| Problem to solve |
In the entries below, find the line with "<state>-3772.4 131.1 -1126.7" and the line with "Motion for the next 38". Reproduce those two lines and every line between them exactly, and nothing more.

| Raw data |
***
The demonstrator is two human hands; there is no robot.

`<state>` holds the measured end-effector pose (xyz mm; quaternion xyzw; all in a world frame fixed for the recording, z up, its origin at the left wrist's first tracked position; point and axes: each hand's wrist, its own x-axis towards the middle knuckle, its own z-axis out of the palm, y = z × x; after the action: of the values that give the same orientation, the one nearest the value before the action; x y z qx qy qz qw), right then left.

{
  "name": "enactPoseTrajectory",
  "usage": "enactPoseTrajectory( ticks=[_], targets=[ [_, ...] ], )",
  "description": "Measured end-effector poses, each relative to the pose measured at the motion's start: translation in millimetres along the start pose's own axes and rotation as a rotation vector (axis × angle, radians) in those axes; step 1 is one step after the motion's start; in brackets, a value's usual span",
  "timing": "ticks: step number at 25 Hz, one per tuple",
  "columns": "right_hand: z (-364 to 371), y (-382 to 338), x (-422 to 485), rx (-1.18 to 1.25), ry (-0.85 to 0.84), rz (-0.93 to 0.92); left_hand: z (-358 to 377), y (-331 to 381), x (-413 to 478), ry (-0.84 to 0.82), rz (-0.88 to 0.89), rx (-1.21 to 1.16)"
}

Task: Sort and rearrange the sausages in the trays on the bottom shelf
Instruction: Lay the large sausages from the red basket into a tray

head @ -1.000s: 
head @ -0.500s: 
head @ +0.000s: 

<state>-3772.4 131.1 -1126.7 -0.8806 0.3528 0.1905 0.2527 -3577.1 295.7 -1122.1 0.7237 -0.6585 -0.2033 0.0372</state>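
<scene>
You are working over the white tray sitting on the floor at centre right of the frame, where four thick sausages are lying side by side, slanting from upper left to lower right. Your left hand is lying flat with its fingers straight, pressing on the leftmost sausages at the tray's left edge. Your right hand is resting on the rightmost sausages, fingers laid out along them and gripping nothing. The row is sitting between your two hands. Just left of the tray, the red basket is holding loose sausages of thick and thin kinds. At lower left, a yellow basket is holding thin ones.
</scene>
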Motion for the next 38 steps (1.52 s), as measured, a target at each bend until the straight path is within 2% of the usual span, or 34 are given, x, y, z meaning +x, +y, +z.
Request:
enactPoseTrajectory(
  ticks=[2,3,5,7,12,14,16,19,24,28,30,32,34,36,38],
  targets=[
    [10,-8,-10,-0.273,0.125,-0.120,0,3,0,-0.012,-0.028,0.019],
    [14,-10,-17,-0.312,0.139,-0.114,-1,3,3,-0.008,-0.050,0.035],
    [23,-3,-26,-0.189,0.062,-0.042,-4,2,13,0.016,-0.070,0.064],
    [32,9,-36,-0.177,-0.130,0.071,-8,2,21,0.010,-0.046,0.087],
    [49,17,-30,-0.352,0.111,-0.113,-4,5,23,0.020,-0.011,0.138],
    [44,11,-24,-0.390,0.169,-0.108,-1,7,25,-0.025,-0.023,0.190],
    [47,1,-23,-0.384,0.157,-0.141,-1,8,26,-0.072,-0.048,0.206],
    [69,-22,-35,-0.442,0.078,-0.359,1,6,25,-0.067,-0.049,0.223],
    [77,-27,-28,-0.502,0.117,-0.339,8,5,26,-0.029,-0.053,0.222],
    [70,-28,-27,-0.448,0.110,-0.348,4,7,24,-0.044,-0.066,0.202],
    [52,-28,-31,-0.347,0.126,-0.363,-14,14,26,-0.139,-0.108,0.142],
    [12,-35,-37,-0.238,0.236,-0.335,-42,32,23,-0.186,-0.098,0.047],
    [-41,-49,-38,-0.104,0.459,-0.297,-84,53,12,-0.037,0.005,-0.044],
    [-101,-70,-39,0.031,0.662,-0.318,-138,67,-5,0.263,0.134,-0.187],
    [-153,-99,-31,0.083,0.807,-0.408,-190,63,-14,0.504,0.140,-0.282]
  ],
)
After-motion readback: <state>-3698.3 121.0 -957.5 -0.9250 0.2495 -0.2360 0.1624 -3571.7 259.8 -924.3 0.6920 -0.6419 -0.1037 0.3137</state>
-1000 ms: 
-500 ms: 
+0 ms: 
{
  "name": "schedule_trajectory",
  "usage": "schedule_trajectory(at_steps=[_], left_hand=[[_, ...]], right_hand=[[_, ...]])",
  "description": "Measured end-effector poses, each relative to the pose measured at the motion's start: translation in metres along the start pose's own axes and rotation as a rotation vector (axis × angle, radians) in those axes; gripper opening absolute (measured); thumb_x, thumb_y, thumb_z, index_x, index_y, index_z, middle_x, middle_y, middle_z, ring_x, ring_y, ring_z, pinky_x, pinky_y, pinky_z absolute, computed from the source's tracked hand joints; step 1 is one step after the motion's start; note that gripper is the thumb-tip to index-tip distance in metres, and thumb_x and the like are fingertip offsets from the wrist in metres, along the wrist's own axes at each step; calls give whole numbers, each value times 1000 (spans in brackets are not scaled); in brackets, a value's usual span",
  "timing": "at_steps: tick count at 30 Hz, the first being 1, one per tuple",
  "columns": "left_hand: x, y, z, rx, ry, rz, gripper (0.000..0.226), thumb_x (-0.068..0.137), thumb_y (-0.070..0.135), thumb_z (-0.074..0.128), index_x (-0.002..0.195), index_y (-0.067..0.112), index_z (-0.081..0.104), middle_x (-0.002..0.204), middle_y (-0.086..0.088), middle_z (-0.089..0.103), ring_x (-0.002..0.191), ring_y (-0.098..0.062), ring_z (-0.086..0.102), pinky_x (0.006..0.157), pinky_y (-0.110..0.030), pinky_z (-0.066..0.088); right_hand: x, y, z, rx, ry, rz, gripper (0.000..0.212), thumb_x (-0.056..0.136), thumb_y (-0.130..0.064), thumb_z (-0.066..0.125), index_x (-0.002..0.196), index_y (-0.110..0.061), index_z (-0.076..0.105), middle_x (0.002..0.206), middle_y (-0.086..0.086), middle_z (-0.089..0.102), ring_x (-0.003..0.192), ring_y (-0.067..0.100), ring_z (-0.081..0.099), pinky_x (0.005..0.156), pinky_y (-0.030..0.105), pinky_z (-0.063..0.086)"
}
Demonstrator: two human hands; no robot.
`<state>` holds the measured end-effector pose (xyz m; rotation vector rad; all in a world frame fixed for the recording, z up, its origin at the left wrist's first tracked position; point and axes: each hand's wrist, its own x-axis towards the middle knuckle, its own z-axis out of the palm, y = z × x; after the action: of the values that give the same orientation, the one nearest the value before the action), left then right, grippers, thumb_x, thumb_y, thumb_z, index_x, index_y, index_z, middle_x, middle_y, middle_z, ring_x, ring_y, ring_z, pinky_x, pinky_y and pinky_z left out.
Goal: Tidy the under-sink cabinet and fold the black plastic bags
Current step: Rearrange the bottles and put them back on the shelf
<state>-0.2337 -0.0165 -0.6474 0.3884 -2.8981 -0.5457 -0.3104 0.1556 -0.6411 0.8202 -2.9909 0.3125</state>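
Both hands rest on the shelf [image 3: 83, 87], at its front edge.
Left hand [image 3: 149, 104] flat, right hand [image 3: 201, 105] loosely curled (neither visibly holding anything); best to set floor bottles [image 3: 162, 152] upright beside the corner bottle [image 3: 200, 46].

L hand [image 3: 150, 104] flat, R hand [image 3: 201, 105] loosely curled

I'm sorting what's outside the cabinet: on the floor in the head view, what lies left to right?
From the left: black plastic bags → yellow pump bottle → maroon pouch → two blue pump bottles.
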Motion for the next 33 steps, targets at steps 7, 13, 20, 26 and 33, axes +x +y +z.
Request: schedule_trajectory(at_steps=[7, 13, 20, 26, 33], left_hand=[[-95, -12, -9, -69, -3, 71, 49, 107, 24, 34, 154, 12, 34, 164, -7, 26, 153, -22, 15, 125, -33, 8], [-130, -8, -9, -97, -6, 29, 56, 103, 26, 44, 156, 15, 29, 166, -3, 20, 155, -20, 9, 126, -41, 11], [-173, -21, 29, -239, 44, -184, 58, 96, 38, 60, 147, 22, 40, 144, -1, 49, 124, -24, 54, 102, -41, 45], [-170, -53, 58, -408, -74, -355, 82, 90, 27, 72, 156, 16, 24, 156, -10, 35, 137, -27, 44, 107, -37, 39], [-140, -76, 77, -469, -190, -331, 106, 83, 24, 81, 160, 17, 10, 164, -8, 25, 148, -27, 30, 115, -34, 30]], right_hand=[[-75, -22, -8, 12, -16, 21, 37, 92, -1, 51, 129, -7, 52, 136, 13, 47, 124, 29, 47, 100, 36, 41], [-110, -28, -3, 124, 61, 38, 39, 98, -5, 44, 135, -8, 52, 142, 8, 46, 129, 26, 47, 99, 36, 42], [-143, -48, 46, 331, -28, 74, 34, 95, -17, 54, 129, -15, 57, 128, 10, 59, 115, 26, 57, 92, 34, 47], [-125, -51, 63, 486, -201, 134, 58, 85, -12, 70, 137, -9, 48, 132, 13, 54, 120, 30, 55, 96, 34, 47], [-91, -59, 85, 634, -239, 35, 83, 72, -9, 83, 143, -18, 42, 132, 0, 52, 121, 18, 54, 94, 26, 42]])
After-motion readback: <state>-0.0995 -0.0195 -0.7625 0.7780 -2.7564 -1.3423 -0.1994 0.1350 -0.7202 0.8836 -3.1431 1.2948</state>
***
| Exercise response |
<state>-3772.4 131.1 -1126.7 -0.8806 0.3528 0.1905 0.2527 -3577.1 295.7 -1122.1 0.7237 -0.6585 -0.2033 0.0372</state>
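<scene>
You are working over the white tray sitting on the floor at centre right of the frame, where four thick sausages are lying side by side, slanting from upper left to lower right. Your left hand is lying flat with its fingers straight, pressing on the leftmost sausages at the tray's left edge. Your right hand is resting on the rightmost sausages, fingers laid out along them and gripping nothing. The row is sitting between your two hands. Just left of the tray, the red basket is holding loose sausages of thick and thin kinds. At lower left, a yellow basket is holding thin ones.
</scene>
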Motion for the next 38 steps (1.52 s), as measured, a target at each bend until the straight path is within 2% of the usual span, or 34 are given, x, y, z meaning +x, +y, +z.

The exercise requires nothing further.